**Data excerpts**
Segment Open
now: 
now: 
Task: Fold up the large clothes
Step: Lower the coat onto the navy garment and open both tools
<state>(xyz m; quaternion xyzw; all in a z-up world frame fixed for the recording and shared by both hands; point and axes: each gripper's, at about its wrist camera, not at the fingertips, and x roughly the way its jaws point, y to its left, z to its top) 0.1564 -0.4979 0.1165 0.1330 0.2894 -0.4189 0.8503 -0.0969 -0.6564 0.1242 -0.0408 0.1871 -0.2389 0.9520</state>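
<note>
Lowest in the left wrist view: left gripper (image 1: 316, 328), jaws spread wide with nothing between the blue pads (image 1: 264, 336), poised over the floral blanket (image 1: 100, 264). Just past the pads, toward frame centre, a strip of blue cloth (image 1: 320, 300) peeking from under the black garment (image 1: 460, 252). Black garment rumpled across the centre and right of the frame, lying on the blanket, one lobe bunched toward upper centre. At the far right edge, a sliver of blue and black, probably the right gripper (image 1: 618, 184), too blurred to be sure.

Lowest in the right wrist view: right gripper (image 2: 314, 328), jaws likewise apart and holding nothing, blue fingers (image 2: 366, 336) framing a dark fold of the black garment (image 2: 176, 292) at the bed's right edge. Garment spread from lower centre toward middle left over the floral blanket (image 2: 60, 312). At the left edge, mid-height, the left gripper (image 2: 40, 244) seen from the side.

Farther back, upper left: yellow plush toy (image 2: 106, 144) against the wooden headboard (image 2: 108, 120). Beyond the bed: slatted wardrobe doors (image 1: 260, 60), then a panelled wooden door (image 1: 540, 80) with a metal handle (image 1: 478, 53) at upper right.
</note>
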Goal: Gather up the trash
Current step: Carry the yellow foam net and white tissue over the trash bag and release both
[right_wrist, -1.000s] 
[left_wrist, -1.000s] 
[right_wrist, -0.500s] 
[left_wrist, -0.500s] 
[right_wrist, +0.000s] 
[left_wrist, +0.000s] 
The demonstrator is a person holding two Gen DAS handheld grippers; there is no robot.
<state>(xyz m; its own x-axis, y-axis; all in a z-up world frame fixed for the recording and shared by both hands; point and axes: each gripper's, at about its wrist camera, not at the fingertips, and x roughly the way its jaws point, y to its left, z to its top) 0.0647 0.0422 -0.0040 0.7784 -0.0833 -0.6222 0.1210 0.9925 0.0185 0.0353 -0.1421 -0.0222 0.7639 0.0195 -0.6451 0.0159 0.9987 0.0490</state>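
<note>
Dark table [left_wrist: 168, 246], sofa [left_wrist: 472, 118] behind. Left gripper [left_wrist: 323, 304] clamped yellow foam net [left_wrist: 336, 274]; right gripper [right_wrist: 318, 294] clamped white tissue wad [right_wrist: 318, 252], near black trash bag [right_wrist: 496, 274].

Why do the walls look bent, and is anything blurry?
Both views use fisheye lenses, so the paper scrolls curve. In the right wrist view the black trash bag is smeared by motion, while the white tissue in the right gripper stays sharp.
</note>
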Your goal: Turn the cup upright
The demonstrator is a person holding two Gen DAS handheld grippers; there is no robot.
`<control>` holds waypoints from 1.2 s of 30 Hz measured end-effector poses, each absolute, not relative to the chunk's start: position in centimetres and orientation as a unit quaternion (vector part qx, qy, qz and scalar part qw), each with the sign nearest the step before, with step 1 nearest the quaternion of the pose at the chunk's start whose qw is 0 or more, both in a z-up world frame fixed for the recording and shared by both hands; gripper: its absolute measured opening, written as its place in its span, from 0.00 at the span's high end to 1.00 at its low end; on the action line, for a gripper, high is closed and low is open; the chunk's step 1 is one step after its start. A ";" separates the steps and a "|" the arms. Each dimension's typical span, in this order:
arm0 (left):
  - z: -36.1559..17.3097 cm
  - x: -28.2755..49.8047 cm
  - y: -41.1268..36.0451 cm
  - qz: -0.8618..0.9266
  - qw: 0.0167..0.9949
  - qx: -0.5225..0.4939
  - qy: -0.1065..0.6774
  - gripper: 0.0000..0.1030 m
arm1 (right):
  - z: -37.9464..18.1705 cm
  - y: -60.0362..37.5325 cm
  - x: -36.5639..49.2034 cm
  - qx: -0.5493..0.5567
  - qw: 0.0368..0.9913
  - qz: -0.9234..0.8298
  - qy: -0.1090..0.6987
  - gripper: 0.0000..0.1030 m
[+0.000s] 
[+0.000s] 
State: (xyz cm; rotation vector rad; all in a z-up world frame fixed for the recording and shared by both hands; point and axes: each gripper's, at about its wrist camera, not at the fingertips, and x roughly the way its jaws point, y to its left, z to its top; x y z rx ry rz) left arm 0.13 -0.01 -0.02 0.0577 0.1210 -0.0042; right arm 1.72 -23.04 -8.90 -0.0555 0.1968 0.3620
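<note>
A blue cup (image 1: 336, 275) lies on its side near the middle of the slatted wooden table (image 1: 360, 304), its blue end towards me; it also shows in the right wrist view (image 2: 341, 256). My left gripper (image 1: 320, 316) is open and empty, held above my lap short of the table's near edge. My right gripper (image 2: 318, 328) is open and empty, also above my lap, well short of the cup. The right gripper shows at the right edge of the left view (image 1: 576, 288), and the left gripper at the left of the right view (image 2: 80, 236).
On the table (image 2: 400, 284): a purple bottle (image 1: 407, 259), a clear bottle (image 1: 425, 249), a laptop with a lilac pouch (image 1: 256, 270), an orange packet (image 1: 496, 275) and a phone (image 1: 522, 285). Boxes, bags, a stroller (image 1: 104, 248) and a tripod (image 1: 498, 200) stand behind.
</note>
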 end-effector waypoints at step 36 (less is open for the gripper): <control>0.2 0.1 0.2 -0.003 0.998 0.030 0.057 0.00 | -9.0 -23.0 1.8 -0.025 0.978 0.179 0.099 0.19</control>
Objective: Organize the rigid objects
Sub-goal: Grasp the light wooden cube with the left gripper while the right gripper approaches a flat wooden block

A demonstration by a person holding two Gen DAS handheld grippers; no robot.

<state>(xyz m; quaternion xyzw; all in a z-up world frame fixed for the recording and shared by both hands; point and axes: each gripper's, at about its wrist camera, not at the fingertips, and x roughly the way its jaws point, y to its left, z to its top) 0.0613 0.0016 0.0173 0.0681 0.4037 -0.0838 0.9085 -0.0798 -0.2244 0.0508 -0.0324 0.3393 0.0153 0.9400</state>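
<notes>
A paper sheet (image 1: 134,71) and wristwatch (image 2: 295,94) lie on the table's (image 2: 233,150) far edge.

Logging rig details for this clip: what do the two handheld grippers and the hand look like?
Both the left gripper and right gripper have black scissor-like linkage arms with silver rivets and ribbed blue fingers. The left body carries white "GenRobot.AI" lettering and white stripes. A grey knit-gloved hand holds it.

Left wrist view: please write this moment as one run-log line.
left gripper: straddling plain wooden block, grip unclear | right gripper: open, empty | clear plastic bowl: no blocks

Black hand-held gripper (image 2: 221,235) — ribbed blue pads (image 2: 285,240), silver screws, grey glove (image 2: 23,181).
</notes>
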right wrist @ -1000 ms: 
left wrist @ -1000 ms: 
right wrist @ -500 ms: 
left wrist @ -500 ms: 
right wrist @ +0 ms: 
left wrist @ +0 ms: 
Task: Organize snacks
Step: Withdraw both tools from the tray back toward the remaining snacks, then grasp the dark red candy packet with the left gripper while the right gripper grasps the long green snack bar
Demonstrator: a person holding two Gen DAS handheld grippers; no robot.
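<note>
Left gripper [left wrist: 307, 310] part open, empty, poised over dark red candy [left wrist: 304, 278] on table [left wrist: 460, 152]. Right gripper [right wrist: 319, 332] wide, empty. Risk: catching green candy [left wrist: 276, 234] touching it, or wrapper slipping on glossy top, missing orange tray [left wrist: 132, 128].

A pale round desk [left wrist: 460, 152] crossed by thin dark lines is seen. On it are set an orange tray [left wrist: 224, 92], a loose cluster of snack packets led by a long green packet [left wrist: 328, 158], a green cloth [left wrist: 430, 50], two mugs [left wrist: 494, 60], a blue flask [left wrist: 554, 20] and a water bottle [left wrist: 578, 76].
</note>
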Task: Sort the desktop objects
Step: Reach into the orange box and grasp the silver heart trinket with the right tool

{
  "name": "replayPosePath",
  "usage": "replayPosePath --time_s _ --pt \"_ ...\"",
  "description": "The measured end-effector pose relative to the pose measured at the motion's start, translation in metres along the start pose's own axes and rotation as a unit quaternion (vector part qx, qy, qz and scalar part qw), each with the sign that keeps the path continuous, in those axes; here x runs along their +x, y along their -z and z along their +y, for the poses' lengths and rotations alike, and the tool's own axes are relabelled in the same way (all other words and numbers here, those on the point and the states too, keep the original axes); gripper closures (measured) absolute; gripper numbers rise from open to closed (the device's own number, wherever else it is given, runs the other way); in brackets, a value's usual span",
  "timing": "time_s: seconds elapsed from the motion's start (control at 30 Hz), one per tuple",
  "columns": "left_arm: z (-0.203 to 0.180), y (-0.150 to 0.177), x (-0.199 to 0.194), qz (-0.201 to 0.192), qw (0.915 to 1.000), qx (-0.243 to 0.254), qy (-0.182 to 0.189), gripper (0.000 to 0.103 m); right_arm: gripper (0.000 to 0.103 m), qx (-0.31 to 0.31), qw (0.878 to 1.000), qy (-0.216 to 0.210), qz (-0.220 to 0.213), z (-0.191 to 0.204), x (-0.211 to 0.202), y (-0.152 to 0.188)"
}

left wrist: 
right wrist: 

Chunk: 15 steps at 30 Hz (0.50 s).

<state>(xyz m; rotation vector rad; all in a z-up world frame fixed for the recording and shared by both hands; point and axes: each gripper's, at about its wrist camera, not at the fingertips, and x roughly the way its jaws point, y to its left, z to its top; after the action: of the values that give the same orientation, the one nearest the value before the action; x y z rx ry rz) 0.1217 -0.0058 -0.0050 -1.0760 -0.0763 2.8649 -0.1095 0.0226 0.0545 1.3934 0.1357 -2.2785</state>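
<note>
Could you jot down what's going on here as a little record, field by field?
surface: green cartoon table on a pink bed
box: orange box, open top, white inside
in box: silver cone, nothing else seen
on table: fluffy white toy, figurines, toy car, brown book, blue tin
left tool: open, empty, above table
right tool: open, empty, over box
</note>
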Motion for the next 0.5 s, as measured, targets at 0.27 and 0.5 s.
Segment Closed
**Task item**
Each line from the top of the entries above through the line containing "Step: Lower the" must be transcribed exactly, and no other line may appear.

**Task response**
now: 
now: 
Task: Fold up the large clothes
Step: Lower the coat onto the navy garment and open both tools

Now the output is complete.